En effet, ce n’est qu’à travers le pesant enchevêtrement de manigances lourdaudes, réservant le comique de situation pour le tard, que le grand talent d’Auber se fait enfin jour [lire notre chronique du 14 avril 2016], lorsque l’affaire se corse, à partir d’un duo tendu, puis du doux prélude, drôle et guilleret, du premier air de Zerlina. Il y a là, pour de bon, beaucoup d’esprit et une certaine maestria qui ravit les mélomanes, de manière peut-être plus parodique que vraiment lyrique. L’orchestre des Frivolités Parisiennes relève justement le gant, comme le chef David Reiland [lire nos chroniques du 12 mars 2016, ainsi que des 27 mai, 12 novembre et 8 décembre 2017], au rythme d’un opéra-comique de valeur (intensifié le temps d’un déchaînement rossinien au final de l’Acte II), à l’expressivité parfois dansante et au plaisir partagé d’un petit régal musical. « Auber fait de la petite musique, d’accord ; mais il l’écrit en grand musicien », avançait Rossini…

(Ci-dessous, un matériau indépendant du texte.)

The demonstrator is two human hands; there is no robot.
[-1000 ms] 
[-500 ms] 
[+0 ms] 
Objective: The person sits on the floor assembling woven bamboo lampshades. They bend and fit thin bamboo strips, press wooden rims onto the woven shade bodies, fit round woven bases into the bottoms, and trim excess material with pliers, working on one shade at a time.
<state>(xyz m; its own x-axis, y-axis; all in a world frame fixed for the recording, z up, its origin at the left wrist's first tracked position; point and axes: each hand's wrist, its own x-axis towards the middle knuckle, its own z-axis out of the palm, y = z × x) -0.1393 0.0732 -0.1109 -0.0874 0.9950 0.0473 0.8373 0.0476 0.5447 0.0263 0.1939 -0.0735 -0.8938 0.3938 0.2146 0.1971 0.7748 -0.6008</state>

Les performances vocales donnent toutes satisfaction, en traçant clairement les qualités principales attendues. À Zerlina sied le beau chant évanescent de Jeanne Crousaud. Dans les graves, outre Les Métaboles, chœur bien brassé que dirige par Léo Warynski [lire nos chroniques du 17 mars 2015, du 19 avril 2016, des 10 septembre et 23 novembre 2017], la clarté domine aussi bien chez Jean-Fernand Setti, qui campe un Duc stoïque au verbe fort, que chez Benjamin Mayenobe, acteur d’une fantaisie extraordinaire en tant que Bolbaya, pleutre intendant des théâtres de Naples. Les ténors séduisent dans un registre plutôt romantique, pour Jean-Noël Teyssier (Scipion, amant de Zerlina), voire tendre en ce qui concerne Xavier Flabat, par ailleurs vibrant, nerveux et héroïque en Scopetto, le véritable premier rôle de la soirée, à l’identité triple.

Enfin, autre nom à retenir parmi tant de découvertes artistiques, Madeleine Lhopitallier signe des costumes très réussis de par leur élégance assez moderne, fins dans l’humour et vif dans les différents codes couleurs distinguant chaque personnage.